■ YOUR ASSIGNMENT: Could you restate word for word every line of the records below, from the first one to the one holding "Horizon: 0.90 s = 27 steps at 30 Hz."?
::: TASK DATA
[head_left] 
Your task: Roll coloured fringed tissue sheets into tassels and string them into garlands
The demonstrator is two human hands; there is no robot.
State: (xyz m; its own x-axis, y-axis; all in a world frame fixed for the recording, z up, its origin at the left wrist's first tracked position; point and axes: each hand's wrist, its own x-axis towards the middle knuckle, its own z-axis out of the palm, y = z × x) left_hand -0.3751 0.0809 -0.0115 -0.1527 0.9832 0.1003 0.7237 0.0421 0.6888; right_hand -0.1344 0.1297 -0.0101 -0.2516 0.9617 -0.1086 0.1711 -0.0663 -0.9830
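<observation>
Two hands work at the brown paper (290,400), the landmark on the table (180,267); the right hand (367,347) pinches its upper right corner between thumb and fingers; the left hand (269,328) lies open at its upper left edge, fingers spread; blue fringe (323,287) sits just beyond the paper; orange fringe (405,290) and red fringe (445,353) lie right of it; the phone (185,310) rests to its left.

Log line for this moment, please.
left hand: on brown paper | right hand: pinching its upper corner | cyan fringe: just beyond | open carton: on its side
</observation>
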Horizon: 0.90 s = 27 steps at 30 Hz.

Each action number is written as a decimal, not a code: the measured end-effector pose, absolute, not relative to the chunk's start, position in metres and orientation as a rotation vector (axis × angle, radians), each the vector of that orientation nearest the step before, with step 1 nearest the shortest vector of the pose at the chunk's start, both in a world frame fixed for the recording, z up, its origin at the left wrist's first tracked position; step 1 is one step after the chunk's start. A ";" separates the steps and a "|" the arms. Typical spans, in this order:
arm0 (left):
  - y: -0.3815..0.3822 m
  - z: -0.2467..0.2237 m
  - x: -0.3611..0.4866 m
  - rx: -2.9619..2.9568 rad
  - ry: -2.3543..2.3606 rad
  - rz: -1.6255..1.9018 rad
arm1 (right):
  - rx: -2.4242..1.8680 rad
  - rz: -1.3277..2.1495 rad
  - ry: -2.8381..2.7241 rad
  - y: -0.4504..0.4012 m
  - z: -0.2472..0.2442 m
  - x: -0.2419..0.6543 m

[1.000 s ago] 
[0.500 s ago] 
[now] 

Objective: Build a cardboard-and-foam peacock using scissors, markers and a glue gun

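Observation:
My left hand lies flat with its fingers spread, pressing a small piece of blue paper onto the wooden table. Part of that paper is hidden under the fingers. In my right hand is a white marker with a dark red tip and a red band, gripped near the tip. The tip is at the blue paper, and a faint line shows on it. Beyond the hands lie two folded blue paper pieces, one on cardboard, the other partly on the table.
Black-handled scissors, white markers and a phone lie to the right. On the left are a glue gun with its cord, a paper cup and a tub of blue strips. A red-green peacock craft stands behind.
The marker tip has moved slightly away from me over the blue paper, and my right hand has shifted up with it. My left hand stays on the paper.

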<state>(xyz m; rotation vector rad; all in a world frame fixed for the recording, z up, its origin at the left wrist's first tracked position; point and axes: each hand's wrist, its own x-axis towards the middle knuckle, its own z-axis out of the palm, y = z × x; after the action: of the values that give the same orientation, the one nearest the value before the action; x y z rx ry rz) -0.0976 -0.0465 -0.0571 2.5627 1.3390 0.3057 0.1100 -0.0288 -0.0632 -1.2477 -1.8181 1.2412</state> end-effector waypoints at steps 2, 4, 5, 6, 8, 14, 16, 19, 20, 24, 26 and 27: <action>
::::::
■ TASK ANSWER:
[head_left] 
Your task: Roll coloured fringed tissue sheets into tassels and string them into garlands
The demonstrator is two human hands; there is no robot.
State: (xyz m; its own x-axis, y-axis; all in a world frame fixed for the recording, z up, its origin at the left wrist's first tracked position; point and axes: each hand's wrist, its own x-axis towards the middle knuckle, its own z-axis out of the palm, y = z × x) left_hand -0.3751 0.0809 -0.0115 -0.1527 0.9832 0.1003 0.7237 0.0421 0.6888; right_hand -0.1344 0.1297 -0.0101 -0.2516 0.9617 -0.1086 0.1711 -0.0663 -0.9830
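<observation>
Two hands work at the brown paper (290,400), the landmark on the table (180,267); the right hand (367,347) pinches its upper right corner between thumb and fingers; the left hand (269,328) lies open at its upper left edge, fingers spread; blue fringe (323,287) sits just beyond the paper; orange fringe (405,290) and red fringe (445,353) lie right of it; the phone (185,310) rests to its left.

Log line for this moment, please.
left hand: on brown paper | right hand: pinching its upper corner | cyan fringe: just beyond | open carton: on its side
</observation>
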Horizon: 0.90 s = 27 steps at 30 Hz.

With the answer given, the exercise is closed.